_Exercise directions_
The reply should hold only the lines from the one with "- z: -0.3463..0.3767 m" to the one with "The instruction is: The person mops", both ends kept, exactly as they appear below, without any pictures.
(Entries shown begins)
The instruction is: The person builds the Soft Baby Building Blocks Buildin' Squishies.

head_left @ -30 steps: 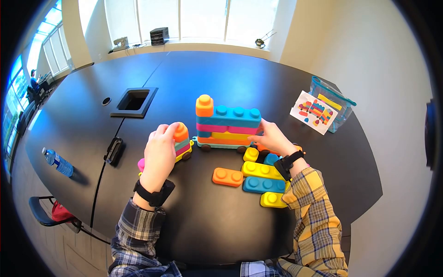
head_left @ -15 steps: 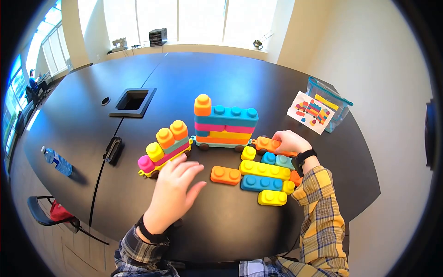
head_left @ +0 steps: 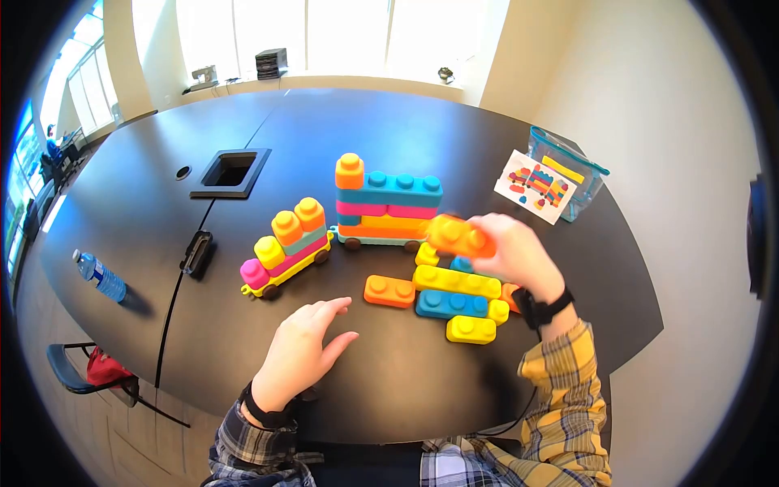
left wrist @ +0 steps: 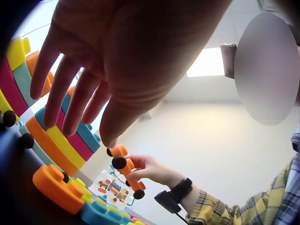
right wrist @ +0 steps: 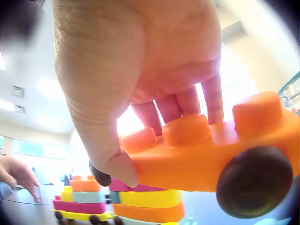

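My right hand [head_left: 519, 258] pinches an orange wheeled base [head_left: 456, 237] between thumb and fingers, lifted above the table; the right wrist view shows the base [right wrist: 187, 161] with dark wheels and studs. My left hand [head_left: 302, 353] hovers over the table near its front, fingers relaxed, holding nothing; its palm [left wrist: 93, 51] shows in the left wrist view. Beyond it stands a small yellow-based wagon [head_left: 290, 264] with pink, teal, yellow and orange blocks. To that wagon's right is a taller wagon [head_left: 389, 209] of layered blocks with an orange block on top.
Loose blocks lie before the tall wagon: an orange one [head_left: 389, 290], a long yellow one [head_left: 456, 282], a blue one [head_left: 451, 304] and several others. A picture card [head_left: 535, 187] leans on a clear bag [head_left: 568, 166]. A water bottle [head_left: 99, 276] and a black holder [head_left: 197, 254] are leftward.
My left hand has let go of the small wagon and drawn back toward me. My right hand has left the tall wagon, taken hold of the orange base and lifted it leftward.
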Available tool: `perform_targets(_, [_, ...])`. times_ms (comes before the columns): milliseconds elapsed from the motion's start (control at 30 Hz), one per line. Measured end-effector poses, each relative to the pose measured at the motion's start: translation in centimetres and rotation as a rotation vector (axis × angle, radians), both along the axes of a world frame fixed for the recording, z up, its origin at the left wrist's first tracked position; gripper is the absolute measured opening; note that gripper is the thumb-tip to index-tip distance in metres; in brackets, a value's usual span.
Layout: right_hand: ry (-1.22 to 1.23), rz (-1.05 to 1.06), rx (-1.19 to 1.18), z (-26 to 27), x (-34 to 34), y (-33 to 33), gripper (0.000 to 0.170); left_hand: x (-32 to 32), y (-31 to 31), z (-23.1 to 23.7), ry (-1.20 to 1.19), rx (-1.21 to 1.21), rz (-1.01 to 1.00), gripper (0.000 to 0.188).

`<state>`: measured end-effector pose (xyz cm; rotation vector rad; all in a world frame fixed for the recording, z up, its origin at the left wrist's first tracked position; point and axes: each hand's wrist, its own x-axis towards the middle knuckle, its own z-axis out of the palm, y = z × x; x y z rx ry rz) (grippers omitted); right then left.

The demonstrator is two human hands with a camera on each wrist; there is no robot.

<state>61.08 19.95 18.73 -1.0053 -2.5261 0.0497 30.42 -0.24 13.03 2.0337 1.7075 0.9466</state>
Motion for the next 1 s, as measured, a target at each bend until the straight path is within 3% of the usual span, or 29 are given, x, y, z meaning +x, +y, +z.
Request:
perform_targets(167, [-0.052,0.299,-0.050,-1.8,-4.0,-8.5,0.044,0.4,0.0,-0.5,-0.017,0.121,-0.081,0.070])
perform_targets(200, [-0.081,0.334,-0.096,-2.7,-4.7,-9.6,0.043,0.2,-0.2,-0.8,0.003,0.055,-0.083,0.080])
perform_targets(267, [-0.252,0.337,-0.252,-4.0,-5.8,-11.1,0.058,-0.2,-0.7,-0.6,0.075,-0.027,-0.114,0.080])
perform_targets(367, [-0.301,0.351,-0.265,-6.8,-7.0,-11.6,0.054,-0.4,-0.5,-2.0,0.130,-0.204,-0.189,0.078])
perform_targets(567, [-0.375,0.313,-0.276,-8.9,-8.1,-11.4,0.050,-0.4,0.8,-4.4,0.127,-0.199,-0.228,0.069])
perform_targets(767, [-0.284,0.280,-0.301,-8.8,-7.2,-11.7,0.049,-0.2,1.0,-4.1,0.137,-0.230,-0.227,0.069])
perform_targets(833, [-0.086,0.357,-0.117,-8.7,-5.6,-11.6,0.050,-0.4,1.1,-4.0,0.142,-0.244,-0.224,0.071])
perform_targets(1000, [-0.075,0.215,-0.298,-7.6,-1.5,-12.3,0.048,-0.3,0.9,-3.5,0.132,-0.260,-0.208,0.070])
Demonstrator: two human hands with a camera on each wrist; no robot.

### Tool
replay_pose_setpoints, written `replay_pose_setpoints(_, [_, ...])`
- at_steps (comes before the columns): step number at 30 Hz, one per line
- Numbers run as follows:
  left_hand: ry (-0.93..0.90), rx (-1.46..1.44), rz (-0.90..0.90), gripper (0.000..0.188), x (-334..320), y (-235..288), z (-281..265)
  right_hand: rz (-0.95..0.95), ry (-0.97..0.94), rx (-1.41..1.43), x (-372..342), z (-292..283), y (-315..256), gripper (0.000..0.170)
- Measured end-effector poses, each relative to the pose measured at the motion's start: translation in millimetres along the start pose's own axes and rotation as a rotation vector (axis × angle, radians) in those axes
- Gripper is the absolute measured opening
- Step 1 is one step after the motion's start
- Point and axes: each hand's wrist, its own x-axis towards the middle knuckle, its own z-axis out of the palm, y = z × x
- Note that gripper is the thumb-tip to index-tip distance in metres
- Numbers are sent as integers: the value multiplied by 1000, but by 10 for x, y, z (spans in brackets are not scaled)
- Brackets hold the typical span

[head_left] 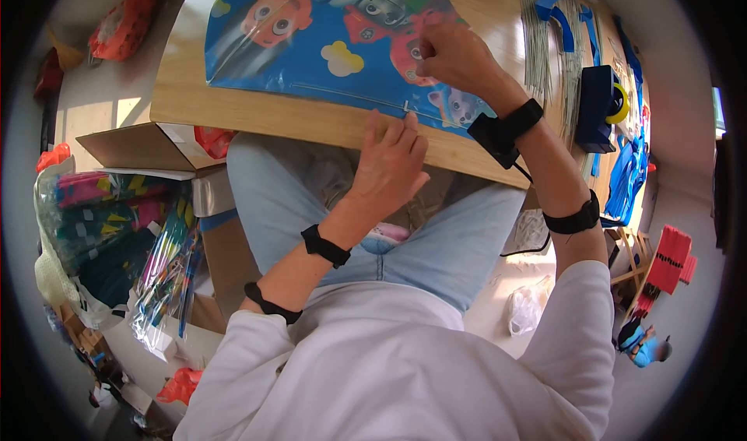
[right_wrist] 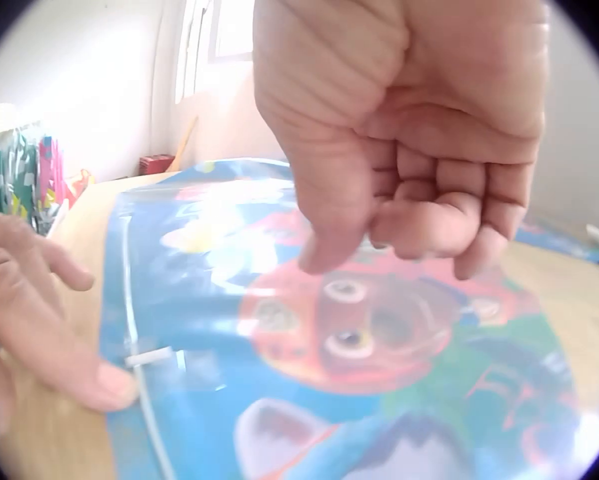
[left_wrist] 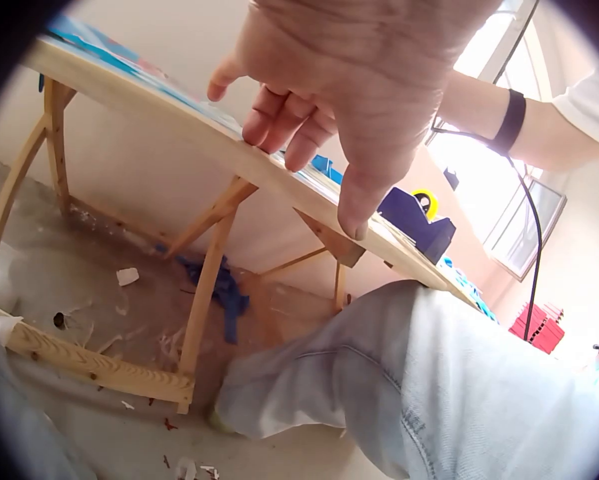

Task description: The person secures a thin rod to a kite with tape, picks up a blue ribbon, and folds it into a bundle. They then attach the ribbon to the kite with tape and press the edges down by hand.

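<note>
A glossy blue sheet with cartoon animals [head_left: 296, 73] lies on the wooden table, a thin white strip [right_wrist: 130, 270] along its near edge. A small white tab [right_wrist: 152, 356] crosses that strip. The left hand [head_left: 389, 161] is at the table's front edge, its fingers extended and an index fingertip beside the tab; in the left wrist view the same hand [left_wrist: 350, 80] shows loosely bent fingers over the edge. Above the printed faces is the right hand [head_left: 463, 58], fingers curled inward; nothing is visible in it in the right wrist view [right_wrist: 410, 140].
A dark blue tape dispenser [head_left: 595, 110] with yellow tape stands right on the table, beside bundles of thin pale sticks [head_left: 537, 48] and blue ribbons [head_left: 622, 180]. An open cardboard box [head_left: 140, 147] and plastic-wrapped colourful items [head_left: 109, 215] are at the left. Another person [head_left: 644, 347] is far right.
</note>
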Motion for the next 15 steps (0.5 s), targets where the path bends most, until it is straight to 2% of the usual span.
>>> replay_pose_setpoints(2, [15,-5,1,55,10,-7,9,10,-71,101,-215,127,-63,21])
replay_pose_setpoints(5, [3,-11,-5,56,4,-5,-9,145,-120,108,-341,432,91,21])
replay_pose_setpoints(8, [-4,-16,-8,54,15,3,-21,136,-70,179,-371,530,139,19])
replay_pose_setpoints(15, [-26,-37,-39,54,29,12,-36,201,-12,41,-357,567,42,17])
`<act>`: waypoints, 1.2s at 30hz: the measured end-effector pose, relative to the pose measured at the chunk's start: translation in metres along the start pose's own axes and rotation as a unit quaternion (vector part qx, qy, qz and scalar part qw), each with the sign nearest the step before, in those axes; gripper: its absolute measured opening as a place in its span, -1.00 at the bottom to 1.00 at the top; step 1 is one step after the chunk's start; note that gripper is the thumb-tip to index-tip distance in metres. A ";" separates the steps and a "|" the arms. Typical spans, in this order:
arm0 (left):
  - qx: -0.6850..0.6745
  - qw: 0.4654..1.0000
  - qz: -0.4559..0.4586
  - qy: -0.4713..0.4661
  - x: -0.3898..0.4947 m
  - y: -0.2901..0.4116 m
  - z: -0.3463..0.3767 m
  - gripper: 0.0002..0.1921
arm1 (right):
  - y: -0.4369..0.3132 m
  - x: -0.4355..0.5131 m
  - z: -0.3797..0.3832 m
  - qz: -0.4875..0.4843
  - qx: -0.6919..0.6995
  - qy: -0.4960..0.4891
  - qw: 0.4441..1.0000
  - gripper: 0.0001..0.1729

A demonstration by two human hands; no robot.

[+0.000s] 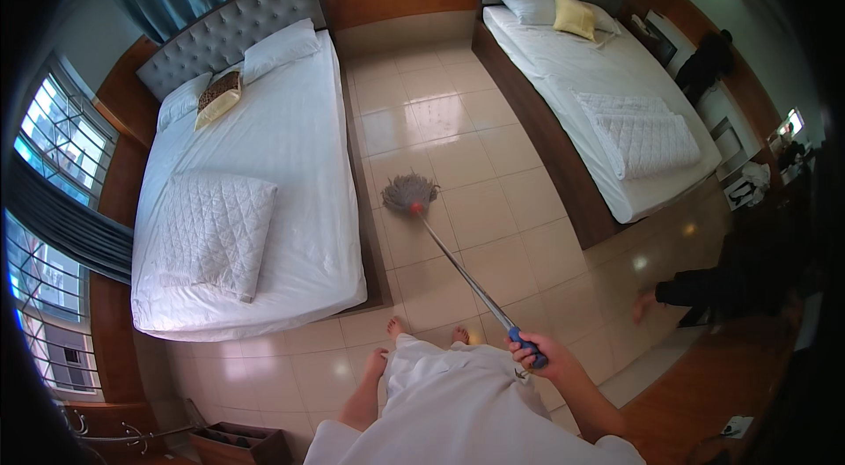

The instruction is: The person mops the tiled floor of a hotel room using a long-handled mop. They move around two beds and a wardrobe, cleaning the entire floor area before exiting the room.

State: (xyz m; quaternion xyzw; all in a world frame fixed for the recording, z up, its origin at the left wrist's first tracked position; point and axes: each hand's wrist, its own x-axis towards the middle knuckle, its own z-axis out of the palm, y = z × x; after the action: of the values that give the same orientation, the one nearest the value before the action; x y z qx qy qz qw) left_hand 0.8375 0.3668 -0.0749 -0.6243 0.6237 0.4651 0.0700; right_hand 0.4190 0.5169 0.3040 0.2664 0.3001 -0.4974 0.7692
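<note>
My right hand (538, 353) is closed around the blue grip of a string mop with a metal pole (472, 282). The pole slants up and to the left to a grey mop head (409, 194) with a red socket, which lies on the tiled floor (480, 214) between two beds, close to the left bed's wooden base. My left hand (377, 362) hangs at my left side beside my white clothing; its fingers look loosely curled, and I cannot tell whether it is open. My bare feet show on the tiles just ahead.
A bed (304, 201) with a folded quilt (214, 234) stands at left, another bed (548, 69) with a folded quilt (647, 135) at right. Another person's hand (643, 306) and dark sleeve show at lower right. A brown open box (241, 442) sits at lower left.
</note>
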 end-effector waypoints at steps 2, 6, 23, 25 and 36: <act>0.024 0.994 0.104 0.032 0.006 0.070 -0.005 -0.69 | 0.013 -0.039 -0.003 0.003 0.013 -0.015 1.000 -0.74; -0.047 0.969 0.242 0.017 -0.005 0.214 -0.004 -0.67 | 0.024 -0.062 -0.016 -0.028 -0.021 0.003 0.999 -0.73; 0.247 0.883 0.399 -0.023 -0.012 0.381 0.039 -0.78 | 0.019 -0.051 0.015 -0.232 -0.477 0.069 0.845 -0.40; 0.242 0.860 0.449 -0.022 -0.014 0.375 0.037 -0.73 | 0.036 -0.048 0.008 -0.297 -0.606 0.105 0.730 -0.46; -0.020 0.827 0.559 0.055 -0.086 0.350 0.028 -0.64 | 0.057 -0.075 0.082 -0.698 -0.688 -0.067 0.190 -0.70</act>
State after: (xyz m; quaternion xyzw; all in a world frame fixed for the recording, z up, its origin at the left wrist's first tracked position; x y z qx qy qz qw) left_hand 0.5462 0.3728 0.1394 -0.1947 0.8596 0.4014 -0.2489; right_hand 0.4636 0.5251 0.4207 -0.7211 0.5331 -0.4425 0.0025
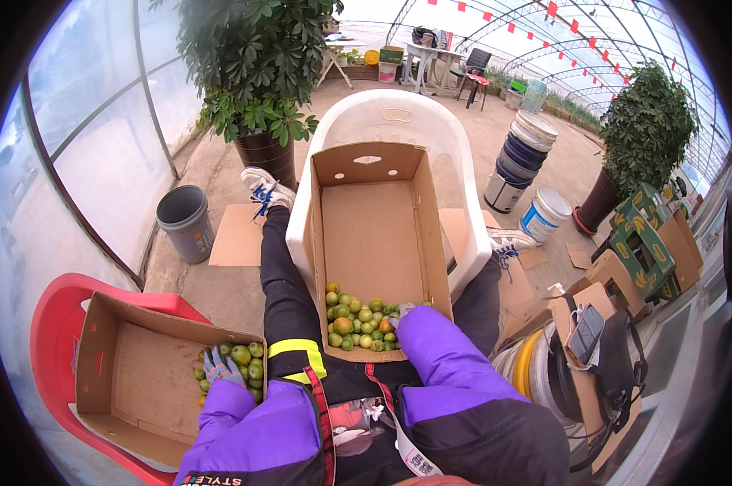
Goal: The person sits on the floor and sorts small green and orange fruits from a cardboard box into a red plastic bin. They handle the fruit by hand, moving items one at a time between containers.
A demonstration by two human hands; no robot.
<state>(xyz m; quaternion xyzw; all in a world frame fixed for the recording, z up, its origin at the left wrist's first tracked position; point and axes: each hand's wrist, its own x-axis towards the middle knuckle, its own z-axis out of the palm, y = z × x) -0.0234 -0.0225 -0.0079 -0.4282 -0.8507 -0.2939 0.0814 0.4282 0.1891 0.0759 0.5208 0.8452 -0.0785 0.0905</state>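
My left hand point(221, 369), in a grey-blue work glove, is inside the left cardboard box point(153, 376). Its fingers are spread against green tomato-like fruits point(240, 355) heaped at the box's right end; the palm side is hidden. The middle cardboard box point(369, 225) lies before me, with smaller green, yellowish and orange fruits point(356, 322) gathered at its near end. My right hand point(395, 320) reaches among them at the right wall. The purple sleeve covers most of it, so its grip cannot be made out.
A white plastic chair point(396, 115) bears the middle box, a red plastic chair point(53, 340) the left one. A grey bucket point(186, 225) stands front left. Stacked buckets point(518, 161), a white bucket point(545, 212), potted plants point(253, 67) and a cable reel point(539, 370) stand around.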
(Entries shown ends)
_Task result_
  - z: -0.3463..0.3767 m
  - gripper: 0.0002..0.1921
arm1 (right):
  - y: -0.4369..0.3132 m
  - x: -0.4355..0.5131 m
  - z: -0.3797..0.3832 m
  - qz: -0.4875..0.4843
  - qx: -0.6919..0.6995
  - qy: -0.4960..0.4891
  - qw: 0.4441..1.0000
  - gripper: 0.0001..0.1729

A demonstration by two human hands; no robot.

[+0.000s] 

The instruction is: The person mops the tiled floor of a hotel room using a long-handled mop. They move around two beds and a wardrobe, cleaning the entire floor area before exiting the room.

What the exercise asked for has been given in full.